Volver del peregrinaje sin religión es más que regresar a casa: es regresar a uno mismo. Las prioridades cambian, la mente se aquieta y las pequeñas cosas adquieren un nuevo valor. Muchos describen la sensación de libertad que persiste durante semanas o meses. No se trata de haber encontrado una verdad absoluta, sino de haber aprendido a vivir con preguntas abiertas. Caminar largas distancias enseña a confiar en el proceso y a reconocer que el sentido de la vida no está en los grandes discursos, sino en la experiencia vivida paso a paso.

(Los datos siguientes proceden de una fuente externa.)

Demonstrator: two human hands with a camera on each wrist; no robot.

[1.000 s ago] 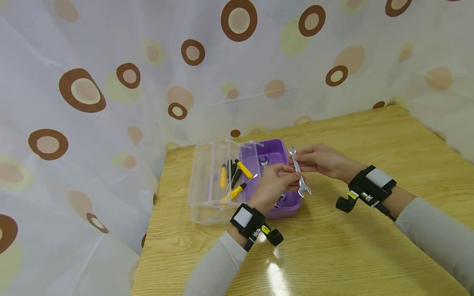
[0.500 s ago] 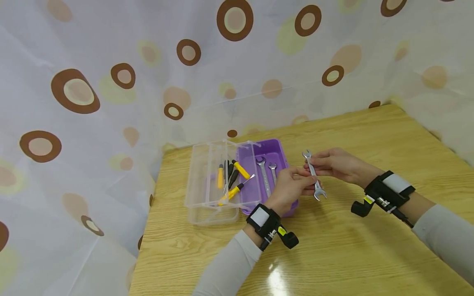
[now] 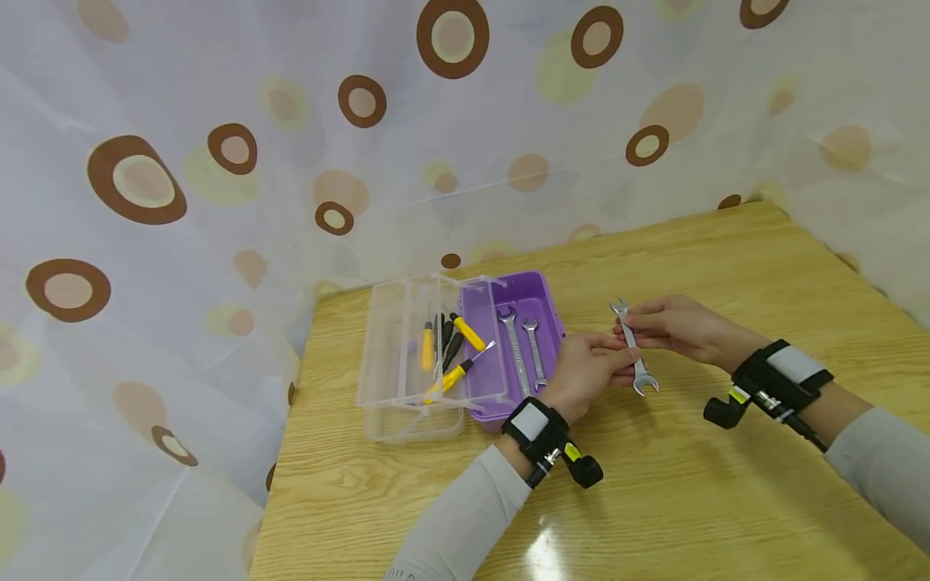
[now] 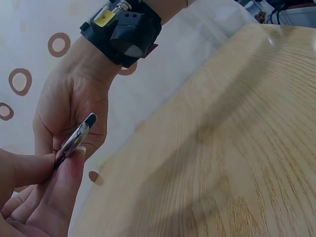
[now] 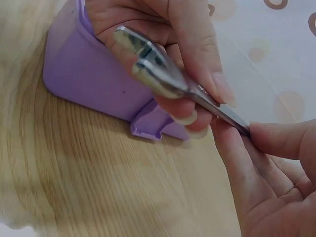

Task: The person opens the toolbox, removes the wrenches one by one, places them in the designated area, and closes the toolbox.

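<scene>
Both hands hold one silver open-end wrench (image 3: 643, 379) above the table, just right of the purple box (image 3: 519, 280). My left hand (image 3: 587, 367) pinches it near its lower, larger end. Near the upper, smaller end, my right hand (image 3: 679, 329) pinches the shaft between thumb and fingers. Up close in the right wrist view, the larger end of the wrench (image 5: 170, 81) points toward the camera. The left wrist view catches its other end (image 4: 74, 142) edge-on. Two more wrenches, a larger one (image 3: 515, 347) and a smaller one (image 3: 535, 351), lie side by side in the box.
A clear plastic compartment tray (image 3: 378, 355) stands left of the purple box and overlaps it. Several screwdrivers with yellow or black handles show there, including a yellow one (image 3: 427, 349). Behind the wooden table (image 3: 654, 492) hangs a dotted curtain (image 3: 465, 145).
Both hands have moved right with the wrench, from over the purple box to beside it. The two wrenches inside the box have come into fuller view.
</scene>
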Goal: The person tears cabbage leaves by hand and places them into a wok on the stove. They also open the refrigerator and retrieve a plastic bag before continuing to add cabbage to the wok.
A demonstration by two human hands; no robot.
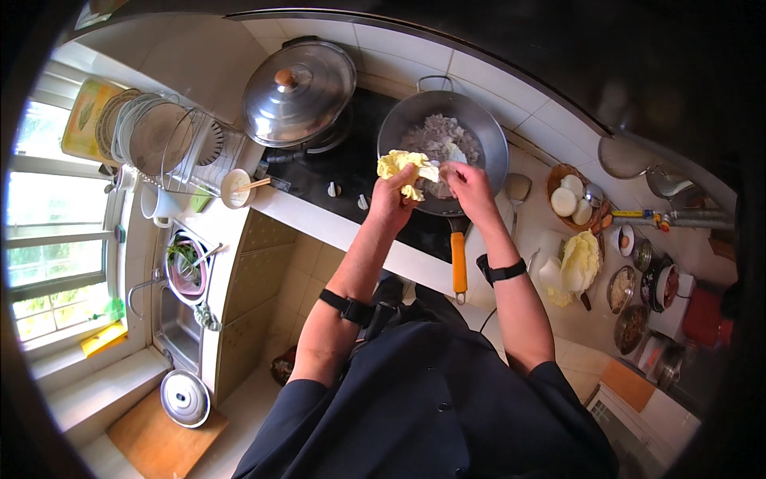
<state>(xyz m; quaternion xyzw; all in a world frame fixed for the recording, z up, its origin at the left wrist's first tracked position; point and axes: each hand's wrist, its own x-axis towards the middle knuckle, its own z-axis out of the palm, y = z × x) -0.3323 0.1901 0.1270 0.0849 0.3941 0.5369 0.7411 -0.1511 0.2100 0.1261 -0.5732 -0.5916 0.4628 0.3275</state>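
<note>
My left hand (pixel 392 200) grips a crinkled yellow napa cabbage leaf (pixel 400 160) over the near rim of the wok. At the leaf's pale end, the curled fingers of my right hand (pixel 473 187) pinch its edge. Below both hands, the grey metal wok (pixel 489 141) sits on the black hob and holds pale, greyish chopped food (pixel 440 130). A white and pale green cabbage piece (pixel 456 152) lies on that food, partly covered by my right hand. The wok's orange handle (pixel 458 257) points toward my body.
A lidded steel pan (pixel 299 96) stands on the left burner. Right of the wok are a spatula (pixel 518 187), a basket (pixel 553 173) of white rounds, more cabbage leaves (pixel 580 260) and several bowls. Dish rack (pixel 230 146) and sink (pixel 179 329) lie left.
</note>
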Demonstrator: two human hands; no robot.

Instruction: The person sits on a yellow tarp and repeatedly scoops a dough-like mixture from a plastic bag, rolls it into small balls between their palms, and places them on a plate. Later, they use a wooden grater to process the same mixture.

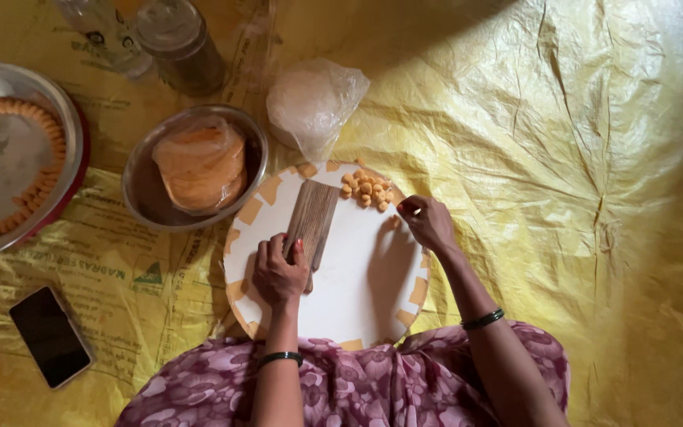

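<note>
Wooden and ridged, a small grooved board lies tilted on a round white plate with tan patches along its rim. The left hand grasps the board's lower end, fingers curled over it and thumb on the side, wrist straight and forearm rising from the lap, a dark bangle on it. The right hand reaches in from the plate's right rim with the wrist bent inward; its fingertips are pinched together just beside a heap of small dough pieces at the plate's far edge, and whether a piece sits between them cannot be told. The right forearm also wears a dark bangle.

The plate rests on a crinkled yellow plastic sheet spread over the floor, against the person's floral-clad lap. Just beyond the plate's left rim stands a steel bowl holding orange dough wrapped in plastic. A bunched clear bag lies beyond the plate's far edge. Toward the sheet's left edge sits a steel tray ringed with shaped pieces, and a dark phone lies near the left corner closest to the person.
</note>
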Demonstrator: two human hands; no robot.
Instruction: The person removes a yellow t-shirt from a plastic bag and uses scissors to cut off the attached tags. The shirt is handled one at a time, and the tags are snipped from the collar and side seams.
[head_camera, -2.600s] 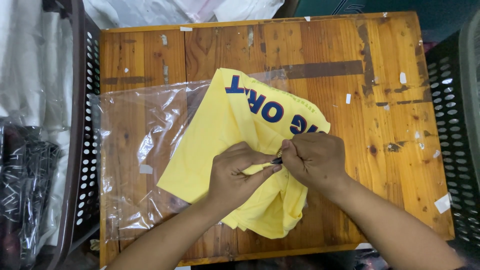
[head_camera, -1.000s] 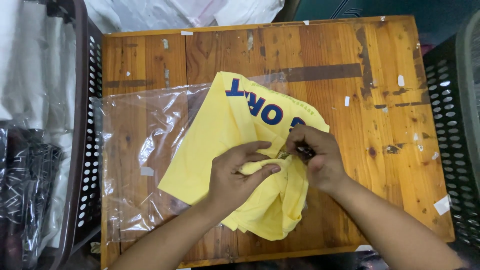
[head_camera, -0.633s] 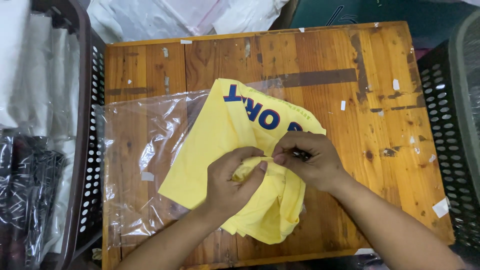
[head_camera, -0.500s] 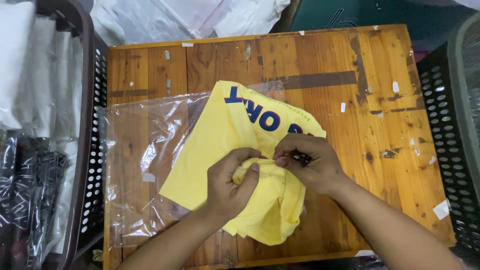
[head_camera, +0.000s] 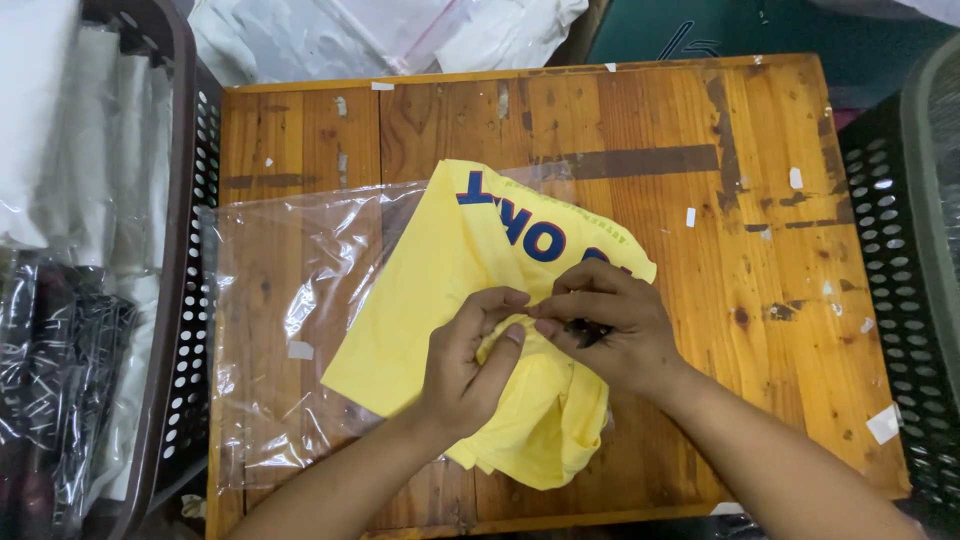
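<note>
Nearest to us, our left hand (head_camera: 468, 365) rests on the folded yellow garment (head_camera: 430, 330), its fingers curled together and pinching a small fold of the cloth near the middle of the bundle. Just beside it, our right hand (head_camera: 605, 325) meets the left, fingertips touching; its fingers are closed around a small dark object (head_camera: 583, 330) that is mostly hidden, so we cannot tell what it is. Both hands press down on the same bunched part of the fabric.

The yellow garment lies on the middle of the wooden table (head_camera: 780, 240), with blue printed letters showing along its far edge. Its left half lies on a clear plastic bag (head_camera: 290, 320), which is spread flat over the left part of the table and reaches close to the left edge.

Farther out, a dark perforated basket (head_camera: 185, 250) stands against the left side of the table, filled with bagged white and dark items. Another dark perforated basket (head_camera: 900, 290) stands at the right side. Beyond the far edge of the table we see a heap of white clothes in plastic (head_camera: 380, 35)
</note>
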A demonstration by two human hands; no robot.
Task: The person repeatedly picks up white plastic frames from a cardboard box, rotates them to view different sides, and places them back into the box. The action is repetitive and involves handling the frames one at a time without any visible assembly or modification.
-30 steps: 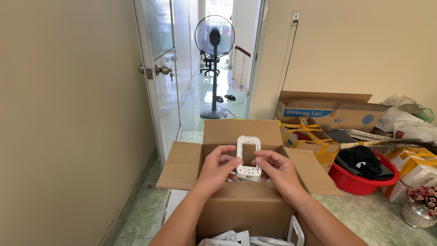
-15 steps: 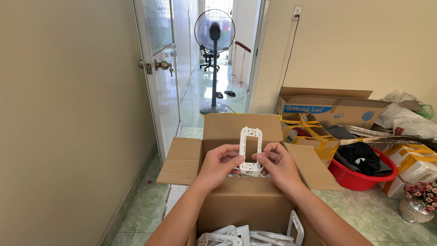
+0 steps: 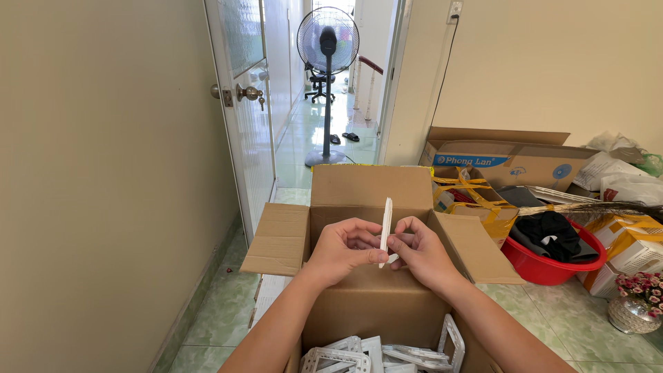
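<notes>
Head view shows the white plastic frame [image 3: 386, 231] turned edge-on to the camera, a thin upright strip, where half a second ago it faced the camera flat with its rectangular opening visible. It has been rotated about its long axis between the two hands, so the work in hand looks like turning the piece over, or fitting a small part at its lower end; which of the two I cannot tell.

The frame stands upright above the open cardboard box [image 3: 373, 190], at the middle of the scene. The left hand [image 3: 345, 250] curls its fingers around the lower left side, thumb pressed to the strip's edge. The right hand [image 3: 423, 253] pinches the lower right side, its fingers closed on the frame and on a small white bit [image 3: 392, 259] sticking out near the bottom.

Nearer, at the bottom edge, more white frames [image 3: 376, 352] lie heaped in another box. To the right sit a red basin [image 3: 552, 266] with dark cloth, further cartons [image 3: 507, 159] and a small pot of flowers [image 3: 635, 304]. Far down the corridor stands a fan [image 3: 328, 41]; a door [image 3: 242, 103] is on the left.
</notes>
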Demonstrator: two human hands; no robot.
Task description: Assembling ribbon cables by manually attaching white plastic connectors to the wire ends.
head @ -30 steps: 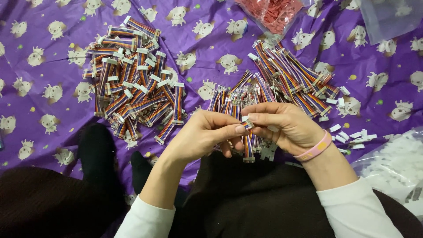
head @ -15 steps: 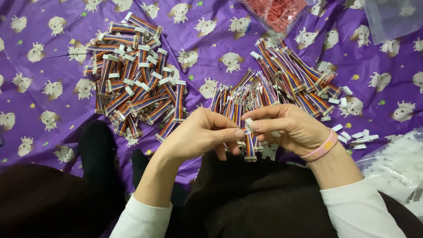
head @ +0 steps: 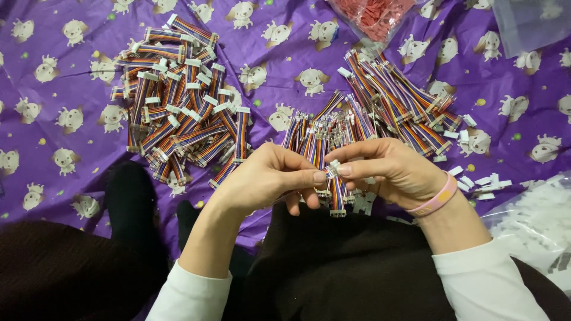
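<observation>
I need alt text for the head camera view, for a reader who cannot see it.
Two hands, the left hand and right hand, pinch a small white connector on a rainbow ribbon cable. Piles of similar cables lie on a purple cloth printed with cartoon dogs.

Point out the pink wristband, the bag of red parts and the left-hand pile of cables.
pink wristband (head: 437,201), head view, band's middle.
bag of red parts (head: 372,15), head view, red contents.
left-hand pile of cables (head: 181,110), head view, pile's centre.

Left hand (head: 267,178) and right hand (head: 389,169) meet fingertip to fingertip (each in a pinching grip), wrists apart.
</observation>
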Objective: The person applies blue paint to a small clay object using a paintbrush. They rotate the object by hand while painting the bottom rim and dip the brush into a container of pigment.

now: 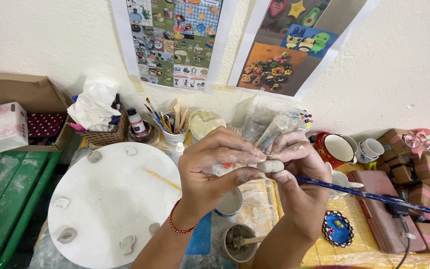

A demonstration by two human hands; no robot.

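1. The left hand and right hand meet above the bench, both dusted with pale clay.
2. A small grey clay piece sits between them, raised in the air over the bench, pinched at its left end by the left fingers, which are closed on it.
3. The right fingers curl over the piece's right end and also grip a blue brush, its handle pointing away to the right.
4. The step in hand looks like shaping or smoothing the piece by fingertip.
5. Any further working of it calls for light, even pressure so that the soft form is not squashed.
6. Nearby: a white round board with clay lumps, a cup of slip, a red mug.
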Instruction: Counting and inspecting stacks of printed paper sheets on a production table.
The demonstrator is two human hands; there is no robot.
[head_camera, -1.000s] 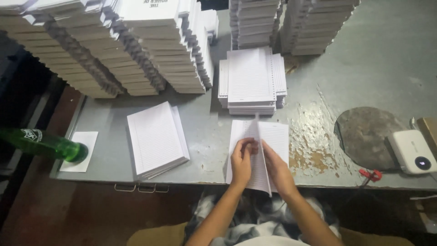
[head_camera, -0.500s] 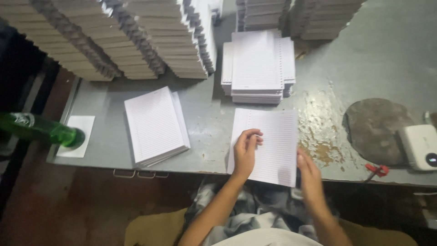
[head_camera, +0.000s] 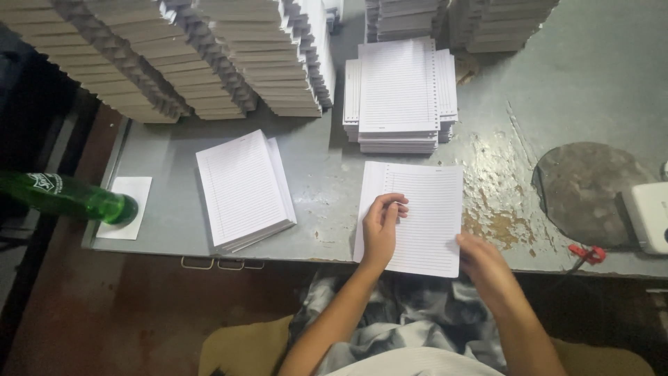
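Note:
A small bundle of lined white sheets lies flat at the front edge of the grey metal table. My left hand rests on its left part with the fingers curled onto the paper. My right hand touches the bundle's lower right corner at the table edge. Behind the bundle stands a thicker pile of lined punched sheets. To the left lies another stack of lined sheets, turned slightly askew.
Tall fanned stacks of paper fill the back left, with more stacks at the back right. A green glass bottle lies on a white slip at the left edge. A white device and a red clip sit at the right.
The bundle, folded open under both hands a second ago, now lies flat. My right hand has slid from its middle down to the lower right corner.

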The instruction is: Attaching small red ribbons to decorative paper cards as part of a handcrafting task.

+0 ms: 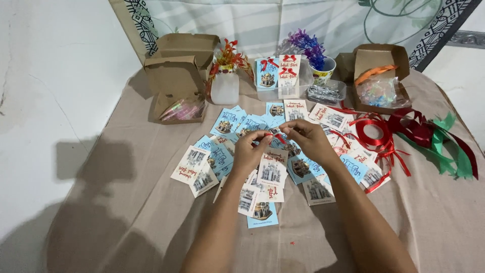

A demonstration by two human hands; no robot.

El peregrinaje sin religión no busca redención, sino autenticidad. Es una práctica de humildad y atención, un recordatorio de que el movimiento externo puede reflejar un cambio interno. En cada paso se deja algo atrás: una preocupación, una expectativa, una parte del ego. Encontrar sentido en el camino es descubrir que no se necesita fe institucional para vivir una experiencia espiritual. Basta el deseo de comprenderse y la valentía de andar sin certezas. Al final, el verdadero destino no está al final del trayecto, sino en la conciencia que despierta mientras se camina.